- _PROMPT_
Without the pictures, output all of the data exactly.

- _INFORMATION SUPPLIED_

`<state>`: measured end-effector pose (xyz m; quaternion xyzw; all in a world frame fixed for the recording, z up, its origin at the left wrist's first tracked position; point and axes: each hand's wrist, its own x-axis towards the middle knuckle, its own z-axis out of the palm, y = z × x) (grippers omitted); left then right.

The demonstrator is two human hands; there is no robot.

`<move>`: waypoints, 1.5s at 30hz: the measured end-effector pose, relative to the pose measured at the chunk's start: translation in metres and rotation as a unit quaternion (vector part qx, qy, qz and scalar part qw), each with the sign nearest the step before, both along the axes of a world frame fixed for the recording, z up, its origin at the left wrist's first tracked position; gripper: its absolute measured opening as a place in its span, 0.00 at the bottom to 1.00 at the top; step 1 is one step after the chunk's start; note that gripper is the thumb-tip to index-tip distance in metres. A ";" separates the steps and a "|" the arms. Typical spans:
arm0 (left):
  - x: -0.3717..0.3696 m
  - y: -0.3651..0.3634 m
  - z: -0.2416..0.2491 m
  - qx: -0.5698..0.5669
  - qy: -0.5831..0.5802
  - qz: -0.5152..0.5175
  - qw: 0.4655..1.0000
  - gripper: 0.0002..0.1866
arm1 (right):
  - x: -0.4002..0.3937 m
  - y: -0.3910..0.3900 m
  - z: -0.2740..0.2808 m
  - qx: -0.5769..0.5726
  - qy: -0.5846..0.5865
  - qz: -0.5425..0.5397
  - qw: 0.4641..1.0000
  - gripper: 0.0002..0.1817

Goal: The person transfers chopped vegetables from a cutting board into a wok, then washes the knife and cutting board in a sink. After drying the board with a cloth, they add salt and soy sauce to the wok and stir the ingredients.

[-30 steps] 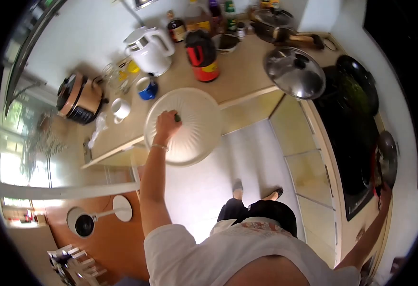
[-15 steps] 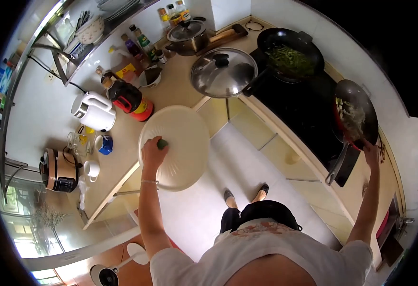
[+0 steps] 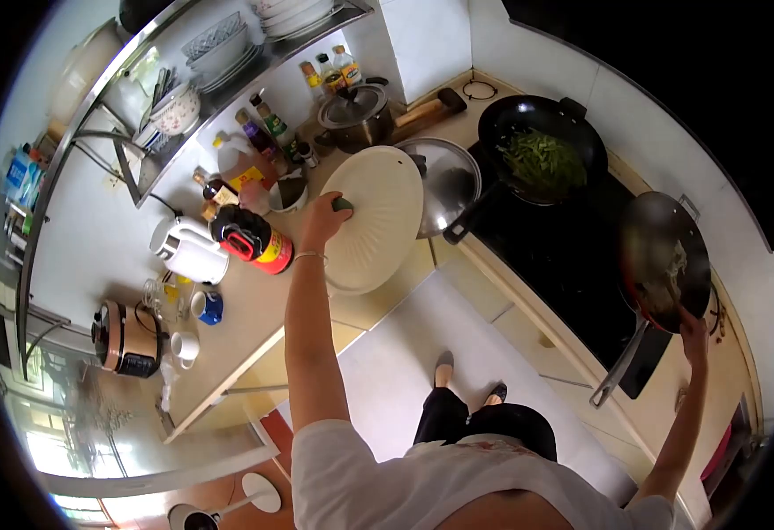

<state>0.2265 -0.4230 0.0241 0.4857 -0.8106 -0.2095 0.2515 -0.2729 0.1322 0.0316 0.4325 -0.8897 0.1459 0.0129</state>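
Note:
My left hand (image 3: 322,221) is closed around the dark green knob (image 3: 342,204) of a large cream lid (image 3: 374,238). The lid is tilted in the air at the counter corner and hides part of a steel lid (image 3: 447,190). At the near rim of the right-hand frying pan (image 3: 661,234), my right hand (image 3: 694,331) has its fingers closed. A thin utensil seems to run from them into the pan, but I cannot make out its kind. Pale food (image 3: 677,263) lies in this pan. Green vegetables (image 3: 543,161) fill the black wok (image 3: 491,132) behind it.
Both pans sit on the black cooktop (image 3: 550,256). Along the left counter stand a red-labelled bottle (image 3: 259,240), a white kettle (image 3: 188,249), a blue mug (image 3: 208,306), a white cup (image 3: 185,347) and a rice cooker (image 3: 129,340). A steel pot (image 3: 356,124) is at the back.
My left hand has carried the cream lid toward the back of the counter, where it now overlaps the steel lid. My right hand stays by the pan's near rim. The camera view has shifted.

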 end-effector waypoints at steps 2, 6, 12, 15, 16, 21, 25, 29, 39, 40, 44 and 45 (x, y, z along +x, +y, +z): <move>-0.009 -0.021 0.002 -0.005 -0.007 -0.009 1.000 0.23 | 0.005 -0.008 0.004 -0.002 -0.051 -0.020 0.998 0.24; -0.018 -0.065 -0.007 0.009 -0.022 -0.038 0.999 0.23 | -0.004 -0.003 -0.011 -0.017 -0.076 -0.038 0.996 0.25; -0.028 -0.105 -0.019 0.072 -0.046 -0.054 0.995 0.23 | -0.044 0.029 -0.073 -0.098 -0.119 -0.046 0.987 0.24; -0.029 -0.119 -0.030 0.051 -0.065 -0.066 0.994 0.23 | -0.026 0.015 -0.047 -0.081 -0.146 -0.063 0.984 0.23; -0.030 -0.121 -0.031 0.051 -0.063 -0.069 0.994 0.23 | -0.017 0.006 -0.035 -0.046 -0.153 -0.081 0.984 0.23; -0.034 -0.123 -0.029 0.062 -0.070 -0.072 0.993 0.23 | -0.032 0.016 -0.051 -0.085 -0.195 -0.095 0.973 0.23; -0.036 -0.128 -0.030 0.146 -0.064 -0.041 0.986 0.24 | -0.045 0.030 -0.052 -0.025 -0.197 -0.135 0.971 0.20; -0.035 -0.125 -0.024 0.123 -0.063 -0.067 0.988 0.24 | -0.046 0.030 -0.050 0.089 -0.202 -0.220 0.950 0.21; -0.025 -0.141 -0.048 0.127 -0.067 -0.070 0.987 0.30 | -0.026 0.013 -0.040 -0.082 -0.221 -0.114 0.965 0.21; -0.025 -0.139 -0.046 0.121 -0.068 -0.060 0.988 0.30 | -0.021 0.008 -0.034 -0.061 -0.207 -0.105 0.971 0.21; -0.025 -0.130 -0.035 0.123 -0.112 -0.053 0.985 0.27 | -0.017 0.002 -0.029 -0.048 -0.229 -0.135 0.963 0.21; -0.023 -0.127 -0.031 0.116 -0.121 -0.051 0.985 0.25 | -0.015 0.000 -0.027 -0.060 -0.233 -0.120 0.963 0.22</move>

- _RESULT BELOW_
`<state>`: measured end-effector pose (xyz m; quaternion xyzw; all in a world frame fixed for the recording, z up, its origin at the left wrist's first tracked position; point and axes: each hand's wrist, its own x-axis towards the middle knuckle, its own z-axis out of the palm, y = z × x) (grippers omitted); left then right.

The demonstrator is two human hands; there is no robot.

`<move>`: waypoints, 1.5s at 30hz: the measured end-effector pose, relative to the pose measured at the chunk's start: translation in metres and rotation as a unit quaternion (vector part qx, qy, qz and scalar part qw), each with the sign nearest the step before, both along the axes of a world frame fixed for the recording, z up, its origin at the left wrist's first tracked position; gripper: its absolute measured opening as a place in its span, 0.00 at the bottom to 1.00 at the top; step 1 is one step after the chunk's start; note that gripper is the thumb-tip to index-tip distance in metres. A ";" separates the steps and a "|" the arms. Typical spans:
arm0 (left):
  - x: -0.3717..0.3696 m
  - y: -0.3651..0.3634 m
  - z: -0.2416..0.2491 m
  - qx: -0.5698..0.5669
  - qy: -0.5831..0.5802
  - qz: -0.5152..0.5175
  - qw: 0.4655..1.0000
  - gripper: 0.0002..0.1866
arm1 (right):
  - x: -0.4002..0.3937 m
  - y: -0.3910..0.3900 m
  - z: -0.2740..0.2808 m
  - qx: -0.5769..0.5726
  - qy: -0.5846..0.5865
  - qz: -0.5425..0.5397
  - qw: 0.4641..1.0000
  - gripper: 0.0002..0.1817

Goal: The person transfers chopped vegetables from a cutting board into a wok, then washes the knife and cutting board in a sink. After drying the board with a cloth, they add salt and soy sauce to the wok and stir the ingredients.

[-30 steps] 
[-15 steps] 
[+0 steps] 

<state>0.2265 -0.4230 0.0241 0.4857 -0.8106 -0.2095 0.2515 -0.2729 0.1322 0.0316 0.4325 -0.8897 0.1459 0.0129</state>
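Note:
My left hand (image 3: 322,221) is closed around the dark green knob (image 3: 342,204) of a large cream lid (image 3: 374,238). The lid is tilted in the air at the counter corner and hides part of a steel lid (image 3: 447,190). At the near rim of the right-hand frying pan (image 3: 661,234), my right hand (image 3: 694,331) has its fingers closed. A thin utensil seems to run from them into the pan, but I cannot make out its kind. Pale food (image 3: 677,263) lies in this pan. Green vegetables (image 3: 543,161) fill the black wok (image 3: 491,132) behind it.
Both pans sit on the black cooktop (image 3: 550,256). Along the left counter stand a red-labelled bottle (image 3: 259,240), a white kettle (image 3: 188,249), a blue mug (image 3: 208,306), a white cup (image 3: 185,347) and a rice cooker (image 3: 129,340). A steel pot (image 3: 356,124) is at the back.
My left hand has carried the cream lid toward the back of the counter, where it now overlaps the steel lid. My right hand stays by the pan's near rim. The camera view has shifted.
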
 end-effector waypoints at steps 2, 6, 12, 15, 16, 21, 25, 29, 39, 40, 44 and 45 (x, y, z along +x, +y, +z): <move>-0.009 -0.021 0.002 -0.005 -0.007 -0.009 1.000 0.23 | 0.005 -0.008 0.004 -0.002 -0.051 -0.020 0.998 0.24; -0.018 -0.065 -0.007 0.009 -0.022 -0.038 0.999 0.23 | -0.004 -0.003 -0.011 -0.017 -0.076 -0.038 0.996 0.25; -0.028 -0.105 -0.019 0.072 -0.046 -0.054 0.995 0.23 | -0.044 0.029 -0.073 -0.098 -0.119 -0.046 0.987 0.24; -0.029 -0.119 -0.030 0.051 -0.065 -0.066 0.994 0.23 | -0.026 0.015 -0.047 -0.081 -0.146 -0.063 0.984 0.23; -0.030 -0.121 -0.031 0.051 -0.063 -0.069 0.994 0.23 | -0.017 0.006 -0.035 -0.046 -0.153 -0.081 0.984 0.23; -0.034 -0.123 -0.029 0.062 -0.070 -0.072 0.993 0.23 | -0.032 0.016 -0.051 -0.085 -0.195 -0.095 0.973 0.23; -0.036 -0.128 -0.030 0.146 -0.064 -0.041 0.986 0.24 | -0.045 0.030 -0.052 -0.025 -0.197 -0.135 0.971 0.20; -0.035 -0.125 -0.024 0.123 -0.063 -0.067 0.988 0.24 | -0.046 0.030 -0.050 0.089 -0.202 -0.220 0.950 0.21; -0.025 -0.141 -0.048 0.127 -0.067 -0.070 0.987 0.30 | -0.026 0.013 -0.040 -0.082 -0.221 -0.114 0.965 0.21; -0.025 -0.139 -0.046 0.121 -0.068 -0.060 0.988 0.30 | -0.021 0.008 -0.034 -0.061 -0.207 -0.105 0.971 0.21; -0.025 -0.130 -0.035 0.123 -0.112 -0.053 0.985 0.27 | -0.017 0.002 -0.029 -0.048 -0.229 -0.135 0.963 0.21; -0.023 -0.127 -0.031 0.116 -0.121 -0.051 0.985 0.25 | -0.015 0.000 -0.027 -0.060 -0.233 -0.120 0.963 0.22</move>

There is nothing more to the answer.